■ Data extract
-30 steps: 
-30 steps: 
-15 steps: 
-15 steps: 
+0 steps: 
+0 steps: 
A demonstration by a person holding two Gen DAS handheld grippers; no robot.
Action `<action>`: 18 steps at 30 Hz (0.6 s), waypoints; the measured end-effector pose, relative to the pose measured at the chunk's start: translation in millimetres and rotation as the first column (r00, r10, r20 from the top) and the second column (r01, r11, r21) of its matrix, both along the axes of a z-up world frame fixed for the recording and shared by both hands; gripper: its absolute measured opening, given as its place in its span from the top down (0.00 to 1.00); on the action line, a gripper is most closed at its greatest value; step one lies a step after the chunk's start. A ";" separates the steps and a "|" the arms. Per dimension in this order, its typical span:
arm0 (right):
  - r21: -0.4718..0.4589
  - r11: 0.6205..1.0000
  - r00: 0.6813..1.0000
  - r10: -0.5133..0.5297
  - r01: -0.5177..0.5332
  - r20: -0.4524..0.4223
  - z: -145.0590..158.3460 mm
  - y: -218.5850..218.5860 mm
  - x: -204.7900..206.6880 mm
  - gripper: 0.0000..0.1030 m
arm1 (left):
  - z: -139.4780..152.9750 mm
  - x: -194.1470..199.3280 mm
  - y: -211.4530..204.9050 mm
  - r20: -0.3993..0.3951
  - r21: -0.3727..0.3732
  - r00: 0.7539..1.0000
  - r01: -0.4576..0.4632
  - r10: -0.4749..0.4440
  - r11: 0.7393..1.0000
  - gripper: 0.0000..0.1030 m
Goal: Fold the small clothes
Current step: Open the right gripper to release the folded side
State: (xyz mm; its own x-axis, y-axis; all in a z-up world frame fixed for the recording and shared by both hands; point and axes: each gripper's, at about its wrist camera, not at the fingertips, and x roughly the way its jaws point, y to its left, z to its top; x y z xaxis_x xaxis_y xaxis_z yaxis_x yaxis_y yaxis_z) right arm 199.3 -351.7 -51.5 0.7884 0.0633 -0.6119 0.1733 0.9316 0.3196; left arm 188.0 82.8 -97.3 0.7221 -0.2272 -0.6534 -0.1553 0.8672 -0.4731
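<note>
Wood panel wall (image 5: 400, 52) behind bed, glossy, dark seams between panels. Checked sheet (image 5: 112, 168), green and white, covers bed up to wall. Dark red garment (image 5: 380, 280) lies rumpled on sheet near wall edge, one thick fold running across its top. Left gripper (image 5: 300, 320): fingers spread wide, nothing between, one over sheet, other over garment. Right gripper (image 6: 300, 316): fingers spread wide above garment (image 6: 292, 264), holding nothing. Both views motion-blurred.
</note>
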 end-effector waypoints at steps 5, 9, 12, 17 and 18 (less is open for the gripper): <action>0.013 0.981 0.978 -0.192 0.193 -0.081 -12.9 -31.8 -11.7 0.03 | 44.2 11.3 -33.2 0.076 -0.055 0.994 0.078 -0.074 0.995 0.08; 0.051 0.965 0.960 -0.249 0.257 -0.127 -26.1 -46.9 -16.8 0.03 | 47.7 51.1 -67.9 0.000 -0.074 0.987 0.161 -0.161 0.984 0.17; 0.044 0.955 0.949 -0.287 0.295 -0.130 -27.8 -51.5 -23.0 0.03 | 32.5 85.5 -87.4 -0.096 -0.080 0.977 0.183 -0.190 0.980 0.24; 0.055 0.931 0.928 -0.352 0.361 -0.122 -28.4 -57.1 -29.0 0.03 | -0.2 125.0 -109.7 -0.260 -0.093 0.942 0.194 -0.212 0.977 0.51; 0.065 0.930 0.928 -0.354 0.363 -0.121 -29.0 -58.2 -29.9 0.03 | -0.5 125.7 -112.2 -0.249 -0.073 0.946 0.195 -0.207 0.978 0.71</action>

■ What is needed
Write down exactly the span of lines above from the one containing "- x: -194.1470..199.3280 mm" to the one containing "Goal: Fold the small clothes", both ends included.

■ Response to this exercise
  - x: -194.1470..199.3280 mm
  - y: -211.4530..204.9050 mm
  - r20: -0.3993..0.3951
  - r21: -0.3727..0.3732
  - r00: 0.7539..1.0000
  - r01: -0.4576..0.4632
  - r10: -0.4749..0.4440
  - r11: 0.7393..1.0000
  - gripper: 0.0000..0.1030 m
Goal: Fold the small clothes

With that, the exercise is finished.